#### PROMPT:
Each record should be written out exactly as it stands.

#### DATA RECORDS:
***
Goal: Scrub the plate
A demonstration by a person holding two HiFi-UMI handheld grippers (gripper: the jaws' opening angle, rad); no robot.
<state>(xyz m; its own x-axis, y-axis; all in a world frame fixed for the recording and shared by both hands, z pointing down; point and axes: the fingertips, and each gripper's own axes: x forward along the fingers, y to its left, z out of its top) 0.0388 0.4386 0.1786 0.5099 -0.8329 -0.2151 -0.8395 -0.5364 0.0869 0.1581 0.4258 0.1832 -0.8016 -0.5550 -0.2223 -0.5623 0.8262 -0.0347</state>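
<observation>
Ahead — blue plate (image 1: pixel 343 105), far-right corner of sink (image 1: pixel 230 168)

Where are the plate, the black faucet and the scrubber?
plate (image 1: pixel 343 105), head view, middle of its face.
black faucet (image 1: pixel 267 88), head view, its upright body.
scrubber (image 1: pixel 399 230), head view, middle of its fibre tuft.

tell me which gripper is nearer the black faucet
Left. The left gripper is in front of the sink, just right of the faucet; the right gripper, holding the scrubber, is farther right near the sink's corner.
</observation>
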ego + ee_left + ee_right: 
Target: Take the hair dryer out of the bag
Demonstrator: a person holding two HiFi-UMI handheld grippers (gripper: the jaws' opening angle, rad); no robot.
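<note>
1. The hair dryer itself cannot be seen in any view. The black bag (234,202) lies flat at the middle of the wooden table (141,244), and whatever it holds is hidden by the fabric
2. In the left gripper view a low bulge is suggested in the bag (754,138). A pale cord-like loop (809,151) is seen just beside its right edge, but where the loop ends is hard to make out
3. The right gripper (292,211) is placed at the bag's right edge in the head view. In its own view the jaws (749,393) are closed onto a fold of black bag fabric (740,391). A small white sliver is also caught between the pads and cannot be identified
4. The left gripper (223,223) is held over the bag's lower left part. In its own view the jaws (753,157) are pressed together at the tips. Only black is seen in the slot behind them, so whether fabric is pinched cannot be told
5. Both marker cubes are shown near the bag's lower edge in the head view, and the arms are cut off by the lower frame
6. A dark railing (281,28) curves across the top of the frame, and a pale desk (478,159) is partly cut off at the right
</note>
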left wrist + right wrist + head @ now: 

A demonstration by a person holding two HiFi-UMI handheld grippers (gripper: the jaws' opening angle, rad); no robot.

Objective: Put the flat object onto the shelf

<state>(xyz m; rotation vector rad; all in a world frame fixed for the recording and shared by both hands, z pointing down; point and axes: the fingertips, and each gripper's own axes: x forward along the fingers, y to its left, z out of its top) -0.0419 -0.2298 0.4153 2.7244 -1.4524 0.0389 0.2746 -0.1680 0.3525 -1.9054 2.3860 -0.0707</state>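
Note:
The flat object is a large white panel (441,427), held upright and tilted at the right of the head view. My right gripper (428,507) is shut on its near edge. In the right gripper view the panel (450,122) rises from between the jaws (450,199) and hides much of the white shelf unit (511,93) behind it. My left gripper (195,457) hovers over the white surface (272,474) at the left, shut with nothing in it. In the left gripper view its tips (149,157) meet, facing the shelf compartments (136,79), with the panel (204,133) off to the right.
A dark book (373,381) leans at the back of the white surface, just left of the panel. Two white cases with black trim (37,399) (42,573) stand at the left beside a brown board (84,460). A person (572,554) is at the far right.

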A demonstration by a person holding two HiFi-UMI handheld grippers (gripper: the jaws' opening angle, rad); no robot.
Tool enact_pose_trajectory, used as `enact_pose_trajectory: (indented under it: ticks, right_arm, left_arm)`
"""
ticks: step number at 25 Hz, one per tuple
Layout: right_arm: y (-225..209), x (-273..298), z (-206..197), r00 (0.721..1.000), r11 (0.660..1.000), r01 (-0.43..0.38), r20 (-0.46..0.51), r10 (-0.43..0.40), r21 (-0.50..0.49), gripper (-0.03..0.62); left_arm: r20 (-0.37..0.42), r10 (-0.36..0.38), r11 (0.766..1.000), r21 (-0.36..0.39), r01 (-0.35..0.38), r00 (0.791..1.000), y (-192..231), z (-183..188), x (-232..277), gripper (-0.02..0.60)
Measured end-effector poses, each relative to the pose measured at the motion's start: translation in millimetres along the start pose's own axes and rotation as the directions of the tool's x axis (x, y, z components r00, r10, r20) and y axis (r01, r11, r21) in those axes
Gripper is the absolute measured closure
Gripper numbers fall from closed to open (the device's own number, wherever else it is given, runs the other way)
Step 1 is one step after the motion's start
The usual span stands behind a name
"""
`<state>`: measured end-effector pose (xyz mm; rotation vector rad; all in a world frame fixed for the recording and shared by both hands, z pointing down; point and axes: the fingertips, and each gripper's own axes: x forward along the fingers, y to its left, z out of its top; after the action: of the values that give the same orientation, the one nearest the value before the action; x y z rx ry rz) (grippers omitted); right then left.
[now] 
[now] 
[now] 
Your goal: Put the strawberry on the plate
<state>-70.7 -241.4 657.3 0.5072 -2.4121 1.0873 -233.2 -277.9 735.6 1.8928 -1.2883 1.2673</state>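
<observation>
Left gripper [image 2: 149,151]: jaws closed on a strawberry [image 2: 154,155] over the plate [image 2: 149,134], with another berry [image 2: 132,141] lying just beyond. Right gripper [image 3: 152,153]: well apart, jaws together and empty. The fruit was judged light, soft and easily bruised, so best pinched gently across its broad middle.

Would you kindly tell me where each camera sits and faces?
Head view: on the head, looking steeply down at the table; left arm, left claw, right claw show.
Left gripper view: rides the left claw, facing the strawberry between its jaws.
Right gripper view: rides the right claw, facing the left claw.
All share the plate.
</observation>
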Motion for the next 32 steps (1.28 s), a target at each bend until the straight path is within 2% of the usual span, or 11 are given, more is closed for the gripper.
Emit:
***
#### REPLY:
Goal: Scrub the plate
A demonstration by a person holding two HiFi-UMI handheld grippers (gripper: the jaws' opening angle, rad); no robot.
<state>(xyz m; its own x-axis, y-axis; all in a world frame fixed for the recording and shared by both hands, z pointing down; point and axes: the fingertips, and each gripper's own axes: x forward along the fingers, y to its left, z out of its top) 0.0388 0.4386 0.1786 0.5099 -0.8329 -0.2151 -0.8395 -0.5364 0.0869 0.1581 0.4258 0.1832 -0.8016 -0.5550 -0.2223 -0.5623 0.8262 -0.0347</state>
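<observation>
Ahead — blue plate (image 1: pixel 343 105), far-right corner of sink (image 1: pixel 230 168)

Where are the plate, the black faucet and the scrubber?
plate (image 1: pixel 343 105), head view, middle of its face.
black faucet (image 1: pixel 267 88), head view, its upright body.
scrubber (image 1: pixel 399 230), head view, middle of its fibre tuft.

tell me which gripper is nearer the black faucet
Left. The left gripper is in front of the sink, just right of the faucet; the right gripper, holding the scrubber, is farther right near the sink's corner.
</observation>
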ego + ee_left + ee_right: 
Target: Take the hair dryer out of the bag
Demonstrator: a person holding two HiFi-UMI handheld grippers (gripper: the jaws' opening angle, rad); no robot.
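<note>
1. The hair dryer itself cannot be seen in any view. The black bag (234,202) lies flat at the middle of the wooden table (141,244), and whatever it holds is hidden by the fabric
2. In the left gripper view a low bulge is suggested in the bag (754,138). A pale cord-like loop (809,151) is seen just beside its right edge, but where the loop ends is hard to make out
3. The right gripper (292,211) is placed at the bag's right edge in the head view. In its own view the jaws (749,393) are closed onto a fold of black bag fabric (740,391). A small white sliver is also caught between the pads and cannot be identified
4. The left gripper (223,223) is held over the bag's lower left part. In its own view the jaws (753,157) are pressed together at the tips. Only black is seen in the slot behind them, so whether fabric is pinched cannot be told
5. Both marker cubes are shown near the bag's lower edge in the head view, and the arms are cut off by the lower frame
6. A dark railing (281,28) curves across the top of the frame, and a pale desk (478,159) is partly cut off at the right
</note>
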left wrist + right wrist + head @ now: 

A demonstration by a person holding two HiFi-UMI handheld grippers (gripper: the jaws' opening angle, rad); no robot.

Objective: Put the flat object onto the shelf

<state>(xyz m; rotation vector rad; all in a world frame fixed for the recording and shared by both hands, z pointing down; point and axes: the fingertips, and each gripper's own axes: x forward along the fingers, y to its left, z out of its top) -0.0419 -0.2298 0.4153 2.7244 -1.4524 0.0389 0.2746 -0.1680 0.3525 -1.9054 2.3860 -0.0707</state>
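Note:
The flat object is a large white panel (441,427), held upright and tilted at the right of the head view. My right gripper (428,507) is shut on its near edge. In the right gripper view the panel (450,122) rises from between the jaws (450,199) and hides much of the white shelf unit (511,93) behind it. My left gripper (195,457) hovers over the white surface (272,474) at the left, shut with nothing in it. In the left gripper view its tips (149,157) meet, facing the shelf compartments (136,79), with the panel (204,133) off to the right.
A dark book (373,381) leans at the back of the white surface, just left of the panel. Two white cases with black trim (37,399) (42,573) stand at the left beside a brown board (84,460). A person (572,554) is at the far right.
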
A demonstration by a person holding two HiFi-UMI handheld grippers (gripper: the jaws' opening angle, rad); no robot.
Tool enact_pose_trajectory, used as `enact_pose_trajectory: (indented under it: ticks, right_arm, left_arm)`
"""
ticks: step number at 25 Hz, one per tuple
Layout: right_arm: y (-225..209), x (-273..298), z (-206..197), r00 (0.721..1.000), r11 (0.660..1.000), r01 (-0.43..0.38), r20 (-0.46..0.51), r10 (-0.43..0.40), r21 (-0.50..0.49), gripper (-0.03..0.62); left_arm: r20 (-0.37..0.42), r10 (-0.36..0.38), r11 (0.766..1.000), r21 (-0.36..0.39), r01 (-0.35..0.38), r00 (0.791..1.000), y (-192..231), z (-183..188), x (-232..277), gripper (-0.02..0.60)
Measured end-effector poses, each relative to the pose measured at the motion's start: translation in millimetres along the start pose's own axes and rotation as the directions of the tool's x axis (x, y, z components r00, r10, r20) and y axis (r01, r11, r21) in those axes
Gripper is the absolute measured closure
Gripper numbers fall from closed to open (the device's own number, wherever else it is given, runs the other way)
Step 1 is one step after the motion's start
The usual span stands behind a name
"""
`<state>`: measured end-effector pose (xyz mm; rotation vector rad; all in a world frame fixed for the recording and shared by both hands, z pointing down; point and axes: the fingertips, and each gripper's own axes: x forward along the fingers, y to its left, z out of its top; after the action: of the values that give the same orientation, the one nearest the value before the action; x y z rx ry rz) (grippers omitted); right then left.
[now] 
[now] 
[now] 
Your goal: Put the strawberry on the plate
<state>-70.7 -241.4 657.3 0.5072 -2.4121 1.0873 -233.2 -277.9 735.6 1.8928 -1.2883 1.2673</state>
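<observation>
Left gripper [image 2: 149,151]: jaws closed on a strawberry [image 2: 154,155] over the plate [image 2: 149,134], with another berry [image 2: 132,141] lying just beyond. Right gripper [image 3: 152,153]: well apart, jaws together and empty. The fruit was judged light, soft and easily bruised, so best pinched gently across its broad middle.

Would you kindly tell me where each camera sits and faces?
Head view: on the head, looking steeply down at the table; left arm, left claw, right claw show.
Left gripper view: rides the left claw, facing the strawberry between its jaws.
Right gripper view: rides the right claw, facing the left claw.
All share the plate.
</observation>
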Motion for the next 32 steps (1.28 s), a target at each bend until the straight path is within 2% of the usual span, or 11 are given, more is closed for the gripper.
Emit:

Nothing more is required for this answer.